El Gobierno argentino analiza la posibilidad de que el Banco Central compre hasta USD 40.000 millones sin necesidad de esterilizar los pesos emitidos, según estimaciones de distintas consultoras económicas. Sin embargo, tanto el presidente Javier Milei como el ministro de Economía, Luis “Toto” Caputo, se muestran cautos ante el impacto que podría generar esta estrategia en la inflación y en la estabilidad del tipo de cambio.

Caputo explicó que la acumulación de reservas es una prioridad para la nueva etapa económica, pero advirtió que debe realizarse con prudencia.

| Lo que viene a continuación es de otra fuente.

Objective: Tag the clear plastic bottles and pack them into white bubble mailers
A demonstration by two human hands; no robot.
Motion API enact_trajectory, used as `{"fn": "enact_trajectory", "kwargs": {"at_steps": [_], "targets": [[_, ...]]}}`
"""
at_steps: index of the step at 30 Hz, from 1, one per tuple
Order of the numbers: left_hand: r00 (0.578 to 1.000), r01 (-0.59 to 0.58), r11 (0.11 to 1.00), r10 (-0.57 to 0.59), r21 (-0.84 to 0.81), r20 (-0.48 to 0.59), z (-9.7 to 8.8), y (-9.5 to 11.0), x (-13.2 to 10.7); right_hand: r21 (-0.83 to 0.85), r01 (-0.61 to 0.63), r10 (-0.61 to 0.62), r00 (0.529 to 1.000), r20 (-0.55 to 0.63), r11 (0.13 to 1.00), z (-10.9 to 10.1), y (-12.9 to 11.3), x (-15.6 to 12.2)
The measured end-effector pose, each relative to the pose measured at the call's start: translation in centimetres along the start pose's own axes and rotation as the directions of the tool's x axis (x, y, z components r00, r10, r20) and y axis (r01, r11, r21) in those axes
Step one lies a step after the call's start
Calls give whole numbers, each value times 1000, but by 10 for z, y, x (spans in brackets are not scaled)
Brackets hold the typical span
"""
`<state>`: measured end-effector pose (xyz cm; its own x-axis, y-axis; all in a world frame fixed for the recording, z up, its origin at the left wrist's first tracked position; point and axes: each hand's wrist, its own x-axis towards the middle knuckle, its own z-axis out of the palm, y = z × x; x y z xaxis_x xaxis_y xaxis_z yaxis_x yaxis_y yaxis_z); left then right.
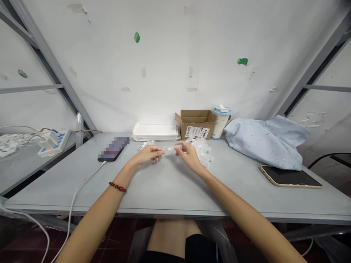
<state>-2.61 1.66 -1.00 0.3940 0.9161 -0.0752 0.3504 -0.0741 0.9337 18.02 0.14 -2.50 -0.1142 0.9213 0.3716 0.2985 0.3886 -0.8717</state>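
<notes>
In front of me, my right hand (189, 155) pinches a small translucent plastic tube (171, 148) pointing left. A thin pale loop shows at its left end, close to the fingertips of my left hand (148, 154). Those fingers are pressed together; what lies between them is too small to make out. Just beyond my right hand spreads a pile of translucent plastic tubes (204, 150). Behind my left hand lies a smaller heap of clear pieces (146, 144), partly covered by the hand.
Along the wall stand a stack of white sheets (155, 132), an open cardboard box (197, 126) and a lidded cup (220, 124). To the right, a light blue cloth (263, 140) overlaps a phone (290, 177). On the left lies another phone (113, 149) with a white cable (79, 186).
</notes>
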Motion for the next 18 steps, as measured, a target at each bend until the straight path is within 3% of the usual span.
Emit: {"fn": "enact_trajectory", "kwargs": {"at_steps": [18], "targets": [[1000,11,997,-12,-73,-8,4,6,-2,49,-7,6,1000,19,999,1,2,1]]}}
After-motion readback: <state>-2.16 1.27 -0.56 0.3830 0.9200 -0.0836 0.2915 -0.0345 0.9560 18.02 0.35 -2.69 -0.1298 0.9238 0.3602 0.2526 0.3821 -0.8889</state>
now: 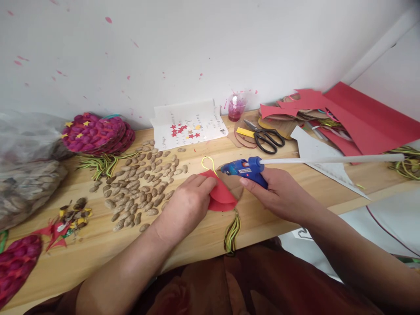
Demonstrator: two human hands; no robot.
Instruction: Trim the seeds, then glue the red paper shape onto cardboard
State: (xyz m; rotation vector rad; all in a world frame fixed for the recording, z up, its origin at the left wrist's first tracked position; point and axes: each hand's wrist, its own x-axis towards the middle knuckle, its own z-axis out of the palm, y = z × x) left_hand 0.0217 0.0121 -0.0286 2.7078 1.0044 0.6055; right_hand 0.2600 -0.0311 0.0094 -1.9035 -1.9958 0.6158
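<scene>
My left hand [186,203] lies on a red paper disc [222,195] at the middle of the wooden table [98,245], its fingers pinched on the disc's lifted upper edge. A brown cardboard disc [234,183] shows under the red one, with a yellow loop [208,162] above and a yellow-green tassel [232,231] below. My right hand [278,192] grips a blue glue gun [246,168] with a long white glue stick [331,159] out of its back. The nozzle points left, just above the red disc.
Peanut shells [141,188] are spread left of my left hand. Behind lie magenta shell fans [98,133], a white sheet with stars [187,124], a pink glue pot [235,107], scissors [267,138], red paper sheets [361,116]. Plastic bags [26,170] sit far left.
</scene>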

Señaló que un ingreso masivo de divisas —como el hipotético desembolso de USD 25.000 millones por parte de una empresa tecnológica— podría desestabilizar el mercado si el Banco Central debe emitir una gran cantidad de pesos que luego no tendría demanda suficiente.

Milei, por su parte, relativizó la necesidad de adquirir dólares mediante emisión monetaria. Indicó que, si Argentina recupera el acceso a los mercados internacionales, el país podría refinanciar su deuda sin necesidad de acumular tantas reservas, aunque reconoció que no existe certeza sobre los tiempos del mercado financiero.

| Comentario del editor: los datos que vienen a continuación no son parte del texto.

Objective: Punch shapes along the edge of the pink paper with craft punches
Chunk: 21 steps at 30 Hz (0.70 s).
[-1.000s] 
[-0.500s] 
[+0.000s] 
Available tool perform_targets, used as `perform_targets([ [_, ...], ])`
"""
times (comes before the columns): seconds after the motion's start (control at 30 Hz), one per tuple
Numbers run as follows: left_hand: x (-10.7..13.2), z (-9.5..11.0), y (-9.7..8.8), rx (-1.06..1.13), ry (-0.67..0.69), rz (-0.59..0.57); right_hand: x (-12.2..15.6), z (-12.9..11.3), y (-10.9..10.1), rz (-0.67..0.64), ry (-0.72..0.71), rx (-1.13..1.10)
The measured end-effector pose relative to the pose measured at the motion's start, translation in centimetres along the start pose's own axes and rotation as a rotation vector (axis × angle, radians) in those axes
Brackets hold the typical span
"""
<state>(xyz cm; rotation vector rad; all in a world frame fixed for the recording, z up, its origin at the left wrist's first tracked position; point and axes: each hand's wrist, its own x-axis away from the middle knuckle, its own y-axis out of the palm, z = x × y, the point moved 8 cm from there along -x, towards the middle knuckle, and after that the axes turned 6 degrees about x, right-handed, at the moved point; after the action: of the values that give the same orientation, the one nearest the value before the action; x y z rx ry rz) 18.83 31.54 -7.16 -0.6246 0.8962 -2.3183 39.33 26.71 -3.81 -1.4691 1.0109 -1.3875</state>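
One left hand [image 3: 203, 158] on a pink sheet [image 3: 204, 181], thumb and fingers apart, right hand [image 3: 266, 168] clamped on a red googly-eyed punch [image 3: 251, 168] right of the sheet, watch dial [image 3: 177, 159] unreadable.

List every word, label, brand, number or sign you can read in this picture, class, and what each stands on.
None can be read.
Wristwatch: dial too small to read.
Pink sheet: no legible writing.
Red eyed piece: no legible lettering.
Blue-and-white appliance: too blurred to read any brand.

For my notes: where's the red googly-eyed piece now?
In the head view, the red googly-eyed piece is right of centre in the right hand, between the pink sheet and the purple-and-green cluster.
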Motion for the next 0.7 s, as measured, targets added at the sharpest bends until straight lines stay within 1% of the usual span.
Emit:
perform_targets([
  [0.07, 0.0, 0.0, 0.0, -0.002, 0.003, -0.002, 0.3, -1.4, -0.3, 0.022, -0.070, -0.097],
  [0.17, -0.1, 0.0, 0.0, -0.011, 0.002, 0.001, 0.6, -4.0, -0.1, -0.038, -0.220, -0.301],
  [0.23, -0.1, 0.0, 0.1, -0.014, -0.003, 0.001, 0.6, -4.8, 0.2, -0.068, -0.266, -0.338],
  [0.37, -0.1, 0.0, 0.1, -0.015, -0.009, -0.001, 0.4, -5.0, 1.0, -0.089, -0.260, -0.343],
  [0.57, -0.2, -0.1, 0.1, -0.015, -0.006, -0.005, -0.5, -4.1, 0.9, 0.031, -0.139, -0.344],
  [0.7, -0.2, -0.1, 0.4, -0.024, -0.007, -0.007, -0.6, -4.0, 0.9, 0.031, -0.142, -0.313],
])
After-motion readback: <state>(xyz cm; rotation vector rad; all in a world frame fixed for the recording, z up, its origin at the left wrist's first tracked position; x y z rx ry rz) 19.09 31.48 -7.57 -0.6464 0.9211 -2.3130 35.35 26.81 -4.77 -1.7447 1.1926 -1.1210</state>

Dentro del Gobierno persisten dudas respecto al impacto inflacionario que tendría una emisión significativa de pesos en un contexto de baja demanda monetaria. A la par, también se evalúa avanzar con una recompra de deuda para reducir los vencimientos privados de los próximos dos años, aunque aún no se conocen detalles de este plan.

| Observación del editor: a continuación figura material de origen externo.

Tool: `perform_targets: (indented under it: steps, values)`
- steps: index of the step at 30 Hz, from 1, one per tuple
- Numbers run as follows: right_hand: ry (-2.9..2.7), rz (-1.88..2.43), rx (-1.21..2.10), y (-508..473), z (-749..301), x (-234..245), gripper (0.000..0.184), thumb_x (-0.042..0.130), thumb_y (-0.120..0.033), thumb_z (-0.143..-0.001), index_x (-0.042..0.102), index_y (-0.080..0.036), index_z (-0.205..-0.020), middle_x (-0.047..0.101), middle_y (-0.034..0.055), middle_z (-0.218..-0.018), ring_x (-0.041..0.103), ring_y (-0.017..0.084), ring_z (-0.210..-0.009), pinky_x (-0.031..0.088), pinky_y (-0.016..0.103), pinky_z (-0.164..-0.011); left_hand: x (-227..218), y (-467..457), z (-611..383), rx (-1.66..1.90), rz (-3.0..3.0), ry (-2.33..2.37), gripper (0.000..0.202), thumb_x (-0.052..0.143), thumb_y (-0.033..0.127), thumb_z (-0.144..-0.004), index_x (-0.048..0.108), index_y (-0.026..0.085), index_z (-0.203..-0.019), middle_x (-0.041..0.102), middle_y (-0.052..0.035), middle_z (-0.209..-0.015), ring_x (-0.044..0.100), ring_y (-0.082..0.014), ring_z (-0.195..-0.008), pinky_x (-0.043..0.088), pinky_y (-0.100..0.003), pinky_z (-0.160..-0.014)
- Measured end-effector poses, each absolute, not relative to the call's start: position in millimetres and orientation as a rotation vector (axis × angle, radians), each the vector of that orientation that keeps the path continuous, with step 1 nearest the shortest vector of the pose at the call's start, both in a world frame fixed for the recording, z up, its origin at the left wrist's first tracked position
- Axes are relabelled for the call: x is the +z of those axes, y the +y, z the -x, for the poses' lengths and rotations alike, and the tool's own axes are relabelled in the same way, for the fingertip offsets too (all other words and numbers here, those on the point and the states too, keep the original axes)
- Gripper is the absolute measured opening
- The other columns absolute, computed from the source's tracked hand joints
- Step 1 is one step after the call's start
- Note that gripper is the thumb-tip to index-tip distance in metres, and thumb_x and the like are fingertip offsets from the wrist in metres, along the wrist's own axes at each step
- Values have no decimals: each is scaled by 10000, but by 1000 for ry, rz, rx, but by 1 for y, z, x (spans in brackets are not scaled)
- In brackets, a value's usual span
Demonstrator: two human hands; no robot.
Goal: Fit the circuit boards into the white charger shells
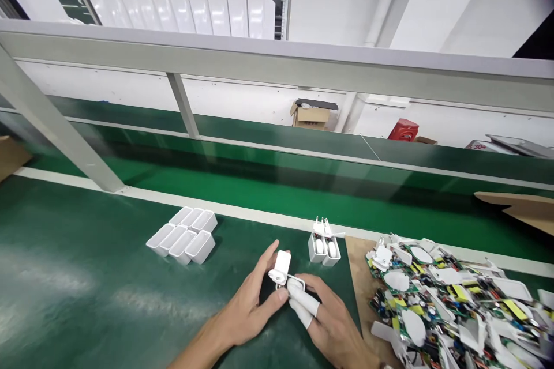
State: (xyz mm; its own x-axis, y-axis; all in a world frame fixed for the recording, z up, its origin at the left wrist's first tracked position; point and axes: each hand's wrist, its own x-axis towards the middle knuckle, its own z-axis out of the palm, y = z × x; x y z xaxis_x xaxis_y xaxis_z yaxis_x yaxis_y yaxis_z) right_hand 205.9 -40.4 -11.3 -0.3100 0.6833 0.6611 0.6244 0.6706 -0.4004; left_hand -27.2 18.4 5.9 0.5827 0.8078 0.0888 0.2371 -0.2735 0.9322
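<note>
Both hands meet over the green table around a white plastic charger part (pixel 282 265), which has a flat upright panel and a small open frame at its side. My left hand (pixel 255 300) pinches its lower edge between thumb and fingers. White finger covers sit on fingers of my right hand (pixel 322 311), which grips the frame side; the fingertips partly hide the part. Just beyond my right hand stand two white charger housings (pixel 318 249) with circuit parts inside and plug pins on top. Several white open housings (pixel 177 239) form two rows to the left.
A large heap of circuit boards and white plastic pieces (pixel 450 300) covers a brown board (pixel 359 277) at the right. Behind the table's pale edge runs a green belt (pixel 242 179). A metal post (pixel 64 121) rises at the left, under a long crossbeam (pixel 277 60).
</note>
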Motion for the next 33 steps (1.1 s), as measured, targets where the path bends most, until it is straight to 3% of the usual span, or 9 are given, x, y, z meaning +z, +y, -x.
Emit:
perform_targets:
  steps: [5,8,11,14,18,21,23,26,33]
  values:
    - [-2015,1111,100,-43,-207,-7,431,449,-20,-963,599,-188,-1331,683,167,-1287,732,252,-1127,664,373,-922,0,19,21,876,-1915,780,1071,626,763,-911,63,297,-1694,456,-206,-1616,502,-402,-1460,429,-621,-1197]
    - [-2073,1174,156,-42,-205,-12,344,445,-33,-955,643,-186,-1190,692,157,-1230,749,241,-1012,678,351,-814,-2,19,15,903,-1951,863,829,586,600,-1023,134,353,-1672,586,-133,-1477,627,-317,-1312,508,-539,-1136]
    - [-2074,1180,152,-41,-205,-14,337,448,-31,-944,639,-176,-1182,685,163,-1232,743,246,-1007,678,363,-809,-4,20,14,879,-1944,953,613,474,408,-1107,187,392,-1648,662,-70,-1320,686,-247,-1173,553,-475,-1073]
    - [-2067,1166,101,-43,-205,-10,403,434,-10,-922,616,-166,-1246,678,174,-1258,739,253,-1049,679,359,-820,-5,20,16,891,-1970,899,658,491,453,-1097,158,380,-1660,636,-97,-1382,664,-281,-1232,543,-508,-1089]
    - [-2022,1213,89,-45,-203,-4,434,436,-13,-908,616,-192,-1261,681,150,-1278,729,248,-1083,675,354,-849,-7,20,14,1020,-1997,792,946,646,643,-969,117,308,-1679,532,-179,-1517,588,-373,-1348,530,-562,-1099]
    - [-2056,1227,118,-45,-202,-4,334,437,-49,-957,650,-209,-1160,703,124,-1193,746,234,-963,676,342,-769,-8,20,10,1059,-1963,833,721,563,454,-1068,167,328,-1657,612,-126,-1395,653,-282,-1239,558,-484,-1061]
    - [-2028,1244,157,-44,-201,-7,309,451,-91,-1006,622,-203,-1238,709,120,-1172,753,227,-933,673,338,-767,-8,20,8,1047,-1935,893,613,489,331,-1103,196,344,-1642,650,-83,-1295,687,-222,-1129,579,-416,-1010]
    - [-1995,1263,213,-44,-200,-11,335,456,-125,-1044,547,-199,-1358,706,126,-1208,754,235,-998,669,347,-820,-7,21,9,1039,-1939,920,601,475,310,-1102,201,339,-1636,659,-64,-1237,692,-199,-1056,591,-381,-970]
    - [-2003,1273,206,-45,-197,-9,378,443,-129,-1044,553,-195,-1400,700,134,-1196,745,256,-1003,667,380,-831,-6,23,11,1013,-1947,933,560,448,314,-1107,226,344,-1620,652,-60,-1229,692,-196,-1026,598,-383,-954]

Las compras de dólares por parte del BCRA serían graduales y discrecionales, evitando estrategias de adquisición diaria como las adoptadas en otros países. Un informe de la consultora Empiria calculó que existe un margen de USD 38.000 millones para remonetizar la economía mediante compras de divisas, basándose en que el agregado monetario M2 se encuentra muy por debajo del promedio histórico.

En la misma línea, el economista Marcos Buscaglia estimó que, hasta 2027, el Banco Central podría comprar hasta USD 40.000 millones sin esterilizar, siempre y cuando exista un excedente de divisas. Parte de esos dólares provendrían del superávit comercial y del renovado interés de empresas e inversores por ingresar capital al país.

El Gobierno apuesta a una etapa de “remonetización” que impulse el consumo, reduzca tasas de interés y fortalezca la demanda de pesos. En ese marco, la reciente estabilidad cambiaria —con el dólar oficial cerrando en $1.415 y el mayorista perforando los $1.400— sugiere que parte de los dólares comprados como cobertura electoral están retornando al mercado, mejorando la oferta en un momento de baja liquidación agrícola.